▶ **Exercise objective**
Using the records below, quote only the span that opens with the line containing "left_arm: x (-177" and closes with the line containing "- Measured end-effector", exactly and inclusively.

☆ ☆ ☆ ☆ ☆ ☆ ☆

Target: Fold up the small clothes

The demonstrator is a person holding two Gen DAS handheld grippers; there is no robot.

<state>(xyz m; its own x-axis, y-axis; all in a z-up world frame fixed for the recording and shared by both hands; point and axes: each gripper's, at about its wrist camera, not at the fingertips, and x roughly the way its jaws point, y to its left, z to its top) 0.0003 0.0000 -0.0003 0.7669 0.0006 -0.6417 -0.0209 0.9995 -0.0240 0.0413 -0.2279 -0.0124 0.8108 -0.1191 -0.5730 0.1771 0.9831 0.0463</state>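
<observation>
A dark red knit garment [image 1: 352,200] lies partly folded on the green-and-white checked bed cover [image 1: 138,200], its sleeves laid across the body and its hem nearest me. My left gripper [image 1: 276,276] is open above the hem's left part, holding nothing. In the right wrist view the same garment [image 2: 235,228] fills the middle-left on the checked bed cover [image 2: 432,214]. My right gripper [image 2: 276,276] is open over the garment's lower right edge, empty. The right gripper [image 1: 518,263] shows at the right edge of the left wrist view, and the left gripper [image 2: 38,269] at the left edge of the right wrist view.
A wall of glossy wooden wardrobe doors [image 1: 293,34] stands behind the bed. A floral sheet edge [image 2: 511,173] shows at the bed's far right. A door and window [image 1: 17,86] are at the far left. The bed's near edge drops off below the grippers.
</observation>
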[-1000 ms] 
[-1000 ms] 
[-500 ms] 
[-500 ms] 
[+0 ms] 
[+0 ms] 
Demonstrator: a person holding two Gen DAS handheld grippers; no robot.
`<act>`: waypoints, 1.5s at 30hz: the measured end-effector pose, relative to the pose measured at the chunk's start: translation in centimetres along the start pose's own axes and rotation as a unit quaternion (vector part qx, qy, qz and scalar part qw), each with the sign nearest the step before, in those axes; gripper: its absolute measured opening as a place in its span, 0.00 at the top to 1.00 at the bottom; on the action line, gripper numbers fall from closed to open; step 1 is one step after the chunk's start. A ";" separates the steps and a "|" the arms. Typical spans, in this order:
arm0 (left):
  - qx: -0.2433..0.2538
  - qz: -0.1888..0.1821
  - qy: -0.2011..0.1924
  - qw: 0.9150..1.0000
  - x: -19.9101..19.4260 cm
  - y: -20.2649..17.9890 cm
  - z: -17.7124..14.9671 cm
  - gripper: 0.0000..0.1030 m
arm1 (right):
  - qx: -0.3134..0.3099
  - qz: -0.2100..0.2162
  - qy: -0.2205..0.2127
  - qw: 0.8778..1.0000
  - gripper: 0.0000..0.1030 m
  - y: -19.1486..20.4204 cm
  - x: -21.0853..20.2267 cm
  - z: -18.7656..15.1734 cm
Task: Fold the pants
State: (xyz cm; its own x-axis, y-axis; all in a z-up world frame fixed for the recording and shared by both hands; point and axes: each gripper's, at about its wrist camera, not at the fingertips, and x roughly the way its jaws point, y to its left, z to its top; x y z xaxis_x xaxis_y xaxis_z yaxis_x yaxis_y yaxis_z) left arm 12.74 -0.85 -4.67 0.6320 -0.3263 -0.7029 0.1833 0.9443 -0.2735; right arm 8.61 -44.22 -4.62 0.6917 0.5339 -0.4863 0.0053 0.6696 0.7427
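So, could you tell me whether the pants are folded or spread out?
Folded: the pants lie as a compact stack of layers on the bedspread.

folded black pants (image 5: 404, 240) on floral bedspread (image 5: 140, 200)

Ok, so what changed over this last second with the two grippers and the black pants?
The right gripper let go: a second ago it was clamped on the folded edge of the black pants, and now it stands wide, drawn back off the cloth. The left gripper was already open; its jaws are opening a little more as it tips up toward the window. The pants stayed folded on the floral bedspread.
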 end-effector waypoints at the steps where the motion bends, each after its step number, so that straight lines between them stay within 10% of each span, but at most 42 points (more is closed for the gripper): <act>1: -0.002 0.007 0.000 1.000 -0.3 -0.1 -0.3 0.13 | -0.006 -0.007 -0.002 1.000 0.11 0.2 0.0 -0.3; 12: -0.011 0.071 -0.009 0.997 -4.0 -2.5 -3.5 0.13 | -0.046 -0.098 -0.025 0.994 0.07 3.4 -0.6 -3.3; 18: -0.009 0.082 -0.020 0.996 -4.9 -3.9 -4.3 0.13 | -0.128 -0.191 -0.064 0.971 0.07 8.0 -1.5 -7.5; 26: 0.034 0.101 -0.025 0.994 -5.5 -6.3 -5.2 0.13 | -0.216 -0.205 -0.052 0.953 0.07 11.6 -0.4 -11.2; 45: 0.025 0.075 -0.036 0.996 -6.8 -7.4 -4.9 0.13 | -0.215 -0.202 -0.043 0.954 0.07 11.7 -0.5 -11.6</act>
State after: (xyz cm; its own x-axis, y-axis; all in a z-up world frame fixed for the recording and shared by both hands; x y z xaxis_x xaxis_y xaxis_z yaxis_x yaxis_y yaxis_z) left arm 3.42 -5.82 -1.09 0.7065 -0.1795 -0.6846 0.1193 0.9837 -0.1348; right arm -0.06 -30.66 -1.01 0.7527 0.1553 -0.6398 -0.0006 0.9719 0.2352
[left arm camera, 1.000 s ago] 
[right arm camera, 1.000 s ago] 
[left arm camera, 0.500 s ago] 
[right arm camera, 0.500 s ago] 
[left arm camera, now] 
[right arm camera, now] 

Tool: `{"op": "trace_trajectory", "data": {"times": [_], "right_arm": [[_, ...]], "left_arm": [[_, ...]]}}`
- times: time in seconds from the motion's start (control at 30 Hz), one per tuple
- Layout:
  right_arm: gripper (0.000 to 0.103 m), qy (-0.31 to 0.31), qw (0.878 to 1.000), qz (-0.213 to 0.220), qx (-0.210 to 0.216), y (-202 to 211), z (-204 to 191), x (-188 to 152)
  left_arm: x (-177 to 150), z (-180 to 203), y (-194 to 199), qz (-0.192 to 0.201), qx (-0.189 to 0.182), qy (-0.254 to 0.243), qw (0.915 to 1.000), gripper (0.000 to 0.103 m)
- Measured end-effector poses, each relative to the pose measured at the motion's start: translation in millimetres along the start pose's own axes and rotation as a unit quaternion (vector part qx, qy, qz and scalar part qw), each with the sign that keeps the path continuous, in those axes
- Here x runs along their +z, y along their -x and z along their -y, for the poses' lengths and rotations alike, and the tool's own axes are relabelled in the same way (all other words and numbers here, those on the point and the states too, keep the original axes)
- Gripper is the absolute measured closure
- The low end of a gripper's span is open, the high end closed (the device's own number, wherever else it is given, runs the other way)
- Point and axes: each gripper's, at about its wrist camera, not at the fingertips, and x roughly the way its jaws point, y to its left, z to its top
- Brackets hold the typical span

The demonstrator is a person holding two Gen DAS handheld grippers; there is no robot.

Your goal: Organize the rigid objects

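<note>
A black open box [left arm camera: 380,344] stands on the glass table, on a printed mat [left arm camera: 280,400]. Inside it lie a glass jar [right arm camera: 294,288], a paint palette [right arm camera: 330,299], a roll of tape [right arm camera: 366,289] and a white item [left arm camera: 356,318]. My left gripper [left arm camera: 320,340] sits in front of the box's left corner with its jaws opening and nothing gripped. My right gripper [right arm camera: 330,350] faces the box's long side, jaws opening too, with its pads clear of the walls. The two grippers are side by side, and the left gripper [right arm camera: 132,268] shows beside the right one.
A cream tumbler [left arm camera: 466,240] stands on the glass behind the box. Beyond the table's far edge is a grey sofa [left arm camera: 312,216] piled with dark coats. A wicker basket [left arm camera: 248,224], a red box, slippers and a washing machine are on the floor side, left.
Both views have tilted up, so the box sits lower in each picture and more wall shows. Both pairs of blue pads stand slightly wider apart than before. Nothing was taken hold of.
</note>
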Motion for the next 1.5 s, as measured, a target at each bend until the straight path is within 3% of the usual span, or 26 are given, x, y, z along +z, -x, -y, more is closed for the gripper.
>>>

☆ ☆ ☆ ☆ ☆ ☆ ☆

▶ **Answer to this problem**
  left_arm: x (-177 to 150), z (-180 to 203), y (-194 to 199), qz (-0.192 to 0.201), qx (-0.189 to 0.182), qy (-0.254 to 0.243), qw (0.915 to 1.000), gripper (0.000 to 0.103 m)
- Measured end-effector poses, each relative to the pose measured at the motion's start: translation in millimetres along the start pose's own axes and rotation as a unit quaternion (vector part qx, qy, qz and scalar part qw), each with the sign that keeps the path continuous, in those axes

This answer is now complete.